Lankan chief justice comes before committee

Lankan chief justice comes before committee

COLOMBO: Sri Lanka’s chief justice appeared on Friday for the first time before a parliamentary select committee considering an impeachment motion against her filed by the government.
The bid to impeach Chief Justice Shirani Bandaranayake, Sri Lanka’s first female head of the Supreme Court, has raised the risk of a destabilising clash between the President Mahinda Rajapaksa’s government and the judiciary.
The impeachment motion was filed on Nov. 6 after months of deteriorating relations between the chief justice and Rajapaksa, with the government complaining she over-stepping her authority and Bandaranayake’s supporters complaining of interference.
The motion contains 14 charges ranging from undeclared assets to violating constitutional provisions.
The United States, United Nations and the Commonwealth have raised concern over the impeachment and have called on the government to ensure the independence of the judiciary.
The 11-member select committee considering the charges includes seven ruling-party legislators. Bandaranayake did not comment after the sitting in parliament. Members of the media were not allowed to attend.
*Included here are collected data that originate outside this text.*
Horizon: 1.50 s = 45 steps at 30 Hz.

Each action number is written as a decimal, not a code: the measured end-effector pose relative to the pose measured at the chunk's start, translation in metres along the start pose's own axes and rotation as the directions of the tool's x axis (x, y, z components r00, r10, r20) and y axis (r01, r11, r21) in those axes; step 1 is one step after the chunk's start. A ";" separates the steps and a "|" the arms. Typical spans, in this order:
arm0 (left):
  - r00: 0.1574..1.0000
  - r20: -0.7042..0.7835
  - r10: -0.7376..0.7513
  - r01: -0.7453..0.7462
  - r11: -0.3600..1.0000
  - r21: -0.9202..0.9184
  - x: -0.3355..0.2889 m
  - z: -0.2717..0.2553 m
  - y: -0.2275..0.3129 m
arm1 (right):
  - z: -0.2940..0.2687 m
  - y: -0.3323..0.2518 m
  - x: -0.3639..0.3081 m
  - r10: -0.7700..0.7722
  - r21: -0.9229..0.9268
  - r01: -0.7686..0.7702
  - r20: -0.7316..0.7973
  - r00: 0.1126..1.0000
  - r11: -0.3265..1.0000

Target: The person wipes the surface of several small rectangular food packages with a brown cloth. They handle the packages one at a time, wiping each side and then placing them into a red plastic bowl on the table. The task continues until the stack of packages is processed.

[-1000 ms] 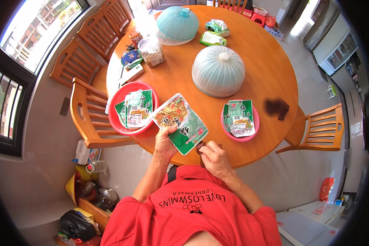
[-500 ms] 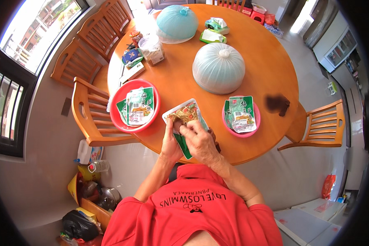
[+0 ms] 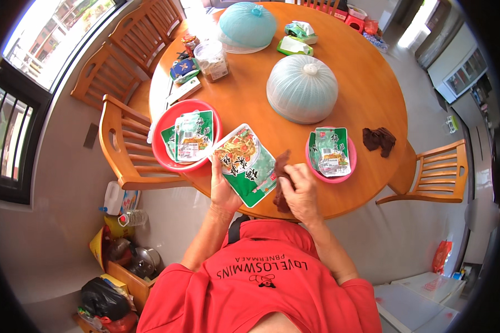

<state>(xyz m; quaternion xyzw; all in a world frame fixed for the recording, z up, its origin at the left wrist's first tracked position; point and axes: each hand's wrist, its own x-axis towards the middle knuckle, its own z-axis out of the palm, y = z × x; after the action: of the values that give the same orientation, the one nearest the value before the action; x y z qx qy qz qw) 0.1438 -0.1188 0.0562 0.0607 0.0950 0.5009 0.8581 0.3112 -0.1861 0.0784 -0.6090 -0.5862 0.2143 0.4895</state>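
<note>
My left hand (image 3: 225, 191) grips a flat green and white food packet (image 3: 249, 166) by its left edge, above the near side of the table. A picture of shredded food covers its upper part. To the right of the packet, my right hand (image 3: 299, 194) is closed with its fingers on a brown cloth (image 3: 281, 200) at the table's near edge. A red basin (image 3: 215, 119) on the left holds several similar packets (image 3: 193, 136). On the right stands a smaller pink basin (image 3: 351, 161) with more packets (image 3: 330, 152) inside.
Two domed mesh food covers, one pale (image 3: 303, 91) and one blue (image 3: 248, 26), sit on the round wooden table (image 3: 366, 83). A dark brown cloth (image 3: 379, 140) lies at the right. A clear jar (image 3: 211, 60) and tissue packs (image 3: 295, 45) stand farther back. Wooden chairs (image 3: 433, 169) surround the table.
My right hand has left the packet and moved right onto the brown cloth. The packet has turned in my left hand. The dark cloth at the right, blurred before, now lies still.
</note>
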 end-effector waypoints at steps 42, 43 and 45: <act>0.773 -0.313 0.552 -0.323 0.767 0.555 0.022 -0.055 0.121 | 0.033 0.011 -0.034 0.076 0.064 -0.102 0.325 0.943 0.993; 0.747 -0.324 0.581 -0.322 0.742 0.588 0.027 -0.068 0.134 | 0.033 0.009 -0.034 0.081 0.055 -0.104 0.317 0.945 0.993; 0.675 -0.285 0.680 -0.346 0.633 0.692 0.036 -0.087 0.158 | 0.035 0.008 -0.033 0.077 0.067 -0.104 0.319 0.944 0.992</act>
<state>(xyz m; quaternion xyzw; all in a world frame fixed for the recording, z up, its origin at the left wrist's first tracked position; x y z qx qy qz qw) 0.0075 -0.0096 -0.0008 0.2087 0.4509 0.6745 0.5461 0.2784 -0.2027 0.0463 -0.5722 -0.6190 0.3555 0.4038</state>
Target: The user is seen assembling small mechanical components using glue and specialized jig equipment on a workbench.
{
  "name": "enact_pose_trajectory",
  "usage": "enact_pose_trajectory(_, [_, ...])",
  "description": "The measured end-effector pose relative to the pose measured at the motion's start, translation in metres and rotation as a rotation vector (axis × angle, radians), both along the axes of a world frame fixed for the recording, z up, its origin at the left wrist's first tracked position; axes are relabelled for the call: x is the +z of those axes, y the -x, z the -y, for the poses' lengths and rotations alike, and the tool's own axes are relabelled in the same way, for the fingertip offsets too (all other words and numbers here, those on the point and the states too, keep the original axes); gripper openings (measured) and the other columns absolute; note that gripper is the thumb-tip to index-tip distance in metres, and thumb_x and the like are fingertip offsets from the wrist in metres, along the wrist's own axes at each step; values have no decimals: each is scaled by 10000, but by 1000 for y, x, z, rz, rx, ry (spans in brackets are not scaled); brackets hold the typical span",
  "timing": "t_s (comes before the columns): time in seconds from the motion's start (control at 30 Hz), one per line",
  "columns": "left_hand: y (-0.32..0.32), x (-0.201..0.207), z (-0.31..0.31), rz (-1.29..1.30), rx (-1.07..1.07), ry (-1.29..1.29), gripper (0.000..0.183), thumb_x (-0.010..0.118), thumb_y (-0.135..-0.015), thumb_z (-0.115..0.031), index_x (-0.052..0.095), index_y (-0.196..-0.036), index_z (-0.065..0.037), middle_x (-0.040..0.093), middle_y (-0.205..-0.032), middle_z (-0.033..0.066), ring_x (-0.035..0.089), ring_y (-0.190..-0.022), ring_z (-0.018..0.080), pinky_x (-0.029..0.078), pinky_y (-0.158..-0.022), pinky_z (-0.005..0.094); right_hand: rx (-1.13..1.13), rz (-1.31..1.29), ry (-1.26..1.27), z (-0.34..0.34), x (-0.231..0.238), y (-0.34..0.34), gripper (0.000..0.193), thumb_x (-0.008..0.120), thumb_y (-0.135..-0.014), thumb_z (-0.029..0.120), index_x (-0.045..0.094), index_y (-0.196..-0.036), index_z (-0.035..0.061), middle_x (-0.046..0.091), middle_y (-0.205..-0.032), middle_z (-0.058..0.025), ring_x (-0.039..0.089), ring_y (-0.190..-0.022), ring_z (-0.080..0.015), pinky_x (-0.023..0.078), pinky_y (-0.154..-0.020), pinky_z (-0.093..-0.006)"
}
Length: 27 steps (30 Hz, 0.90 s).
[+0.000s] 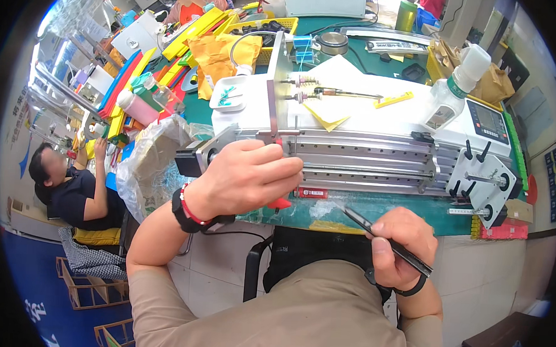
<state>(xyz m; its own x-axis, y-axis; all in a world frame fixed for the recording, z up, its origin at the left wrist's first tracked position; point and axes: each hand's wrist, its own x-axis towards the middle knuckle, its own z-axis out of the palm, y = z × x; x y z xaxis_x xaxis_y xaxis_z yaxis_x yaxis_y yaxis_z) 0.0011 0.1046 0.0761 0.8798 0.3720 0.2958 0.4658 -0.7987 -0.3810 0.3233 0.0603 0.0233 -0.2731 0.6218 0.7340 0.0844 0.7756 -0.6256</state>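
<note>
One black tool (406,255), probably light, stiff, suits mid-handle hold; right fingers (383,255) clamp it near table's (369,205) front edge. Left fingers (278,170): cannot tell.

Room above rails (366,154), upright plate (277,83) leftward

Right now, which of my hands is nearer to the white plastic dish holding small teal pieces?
Left. Your left hand is on your side of the white dish, slightly right; your right hand is farther away, well to the right.
</note>
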Motion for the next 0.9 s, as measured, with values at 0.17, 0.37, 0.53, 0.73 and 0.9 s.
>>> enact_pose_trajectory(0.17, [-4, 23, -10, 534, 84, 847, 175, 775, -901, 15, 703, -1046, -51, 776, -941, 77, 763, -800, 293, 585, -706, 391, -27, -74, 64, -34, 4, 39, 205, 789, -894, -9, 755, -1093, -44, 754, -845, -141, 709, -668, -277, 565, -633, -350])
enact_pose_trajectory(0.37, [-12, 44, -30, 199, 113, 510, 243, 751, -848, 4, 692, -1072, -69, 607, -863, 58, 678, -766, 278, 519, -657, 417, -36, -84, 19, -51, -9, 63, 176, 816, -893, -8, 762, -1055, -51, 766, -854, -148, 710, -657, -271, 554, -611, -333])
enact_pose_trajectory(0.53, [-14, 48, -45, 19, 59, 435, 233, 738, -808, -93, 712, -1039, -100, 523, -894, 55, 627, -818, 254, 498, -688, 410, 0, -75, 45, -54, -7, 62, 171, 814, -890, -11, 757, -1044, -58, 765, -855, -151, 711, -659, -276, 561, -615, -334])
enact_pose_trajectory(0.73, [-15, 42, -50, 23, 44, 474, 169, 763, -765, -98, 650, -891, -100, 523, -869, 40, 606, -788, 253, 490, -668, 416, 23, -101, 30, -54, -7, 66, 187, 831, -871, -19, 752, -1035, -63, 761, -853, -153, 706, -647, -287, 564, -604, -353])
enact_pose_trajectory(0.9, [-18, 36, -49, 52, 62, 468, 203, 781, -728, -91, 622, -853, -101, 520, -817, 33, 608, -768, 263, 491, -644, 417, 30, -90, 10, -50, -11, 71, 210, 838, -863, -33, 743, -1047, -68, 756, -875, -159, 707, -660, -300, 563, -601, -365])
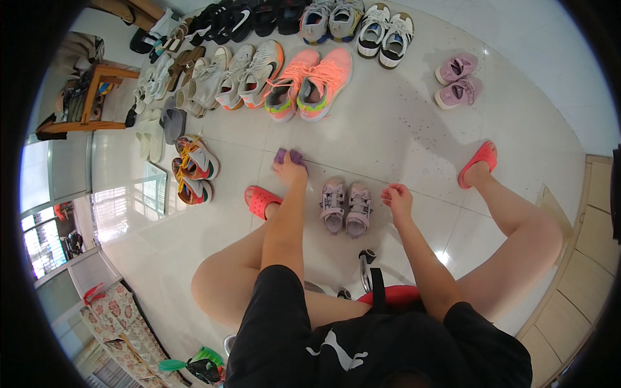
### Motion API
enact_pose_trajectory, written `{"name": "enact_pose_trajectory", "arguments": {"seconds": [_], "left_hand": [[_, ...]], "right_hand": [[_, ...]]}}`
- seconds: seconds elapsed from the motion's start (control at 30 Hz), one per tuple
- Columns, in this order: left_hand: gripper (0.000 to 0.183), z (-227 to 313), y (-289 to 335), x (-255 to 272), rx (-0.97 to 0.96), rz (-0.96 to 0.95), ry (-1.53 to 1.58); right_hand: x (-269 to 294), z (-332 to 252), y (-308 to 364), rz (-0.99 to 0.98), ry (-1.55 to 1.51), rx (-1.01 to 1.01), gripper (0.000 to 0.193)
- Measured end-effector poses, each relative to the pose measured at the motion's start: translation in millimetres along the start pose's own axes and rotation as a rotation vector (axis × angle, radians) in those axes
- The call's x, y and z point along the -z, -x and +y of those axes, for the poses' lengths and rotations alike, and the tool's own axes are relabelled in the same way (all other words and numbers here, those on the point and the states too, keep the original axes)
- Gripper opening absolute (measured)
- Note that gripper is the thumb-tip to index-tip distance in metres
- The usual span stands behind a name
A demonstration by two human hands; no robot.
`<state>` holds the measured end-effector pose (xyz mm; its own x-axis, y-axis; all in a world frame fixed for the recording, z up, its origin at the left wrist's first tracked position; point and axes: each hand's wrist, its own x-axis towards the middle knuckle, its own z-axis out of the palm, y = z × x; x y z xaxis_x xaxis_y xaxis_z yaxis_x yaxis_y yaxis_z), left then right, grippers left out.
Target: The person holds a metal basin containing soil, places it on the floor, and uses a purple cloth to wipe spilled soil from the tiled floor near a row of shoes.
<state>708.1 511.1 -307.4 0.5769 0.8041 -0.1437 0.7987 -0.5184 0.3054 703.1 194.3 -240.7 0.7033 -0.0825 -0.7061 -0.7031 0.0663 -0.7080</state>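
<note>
My left hand point(289, 171) is closed round a crumpled purple cloth point(295, 156), close to the floor beyond the left red slipper point(262, 201). My right hand point(399, 198) is raised with its fingers loosely bent and a little apart, and I see nothing in it. Between the two hands stands a pair of pale pink-grey strapped children's shoes point(346, 207), side by side and upright on the tiles. The right hand is just to the right of this pair, not touching it.
Rows of shoes spread along the far left, with coral sneakers point(310, 84) nearest. Small pink shoes point(458, 81) lie at far right, past scattered dark specks point(420, 132). Colourful sneakers point(194, 169) stand at left. A chair caster point(367, 255) and my right slipper point(477, 163) are nearby.
</note>
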Motion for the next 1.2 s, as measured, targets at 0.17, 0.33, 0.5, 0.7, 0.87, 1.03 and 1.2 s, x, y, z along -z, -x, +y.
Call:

A source with knowledge of the proceedings told Reuters the session set out procedures and was adjourned to Dec. 4.
The Supreme Court on Thursday recommended that parliament defer the sitting until Dec. 11 as it is considering 12 cases challenging the legality of the impeachment and the composition of the select committee.
However, the select committee went ahead with the first sitting on Friday.
Bandaranayake recently came under criticism from government supporters for ruling against a bid by the central government to take control of an 80 billion rupees ($614.20 million) development budget, saying it had to be approved by the country’s nine provincial councils.
The block on the bill angered the government and its supporters, some of whom accused the judiciary of over stepping its authority.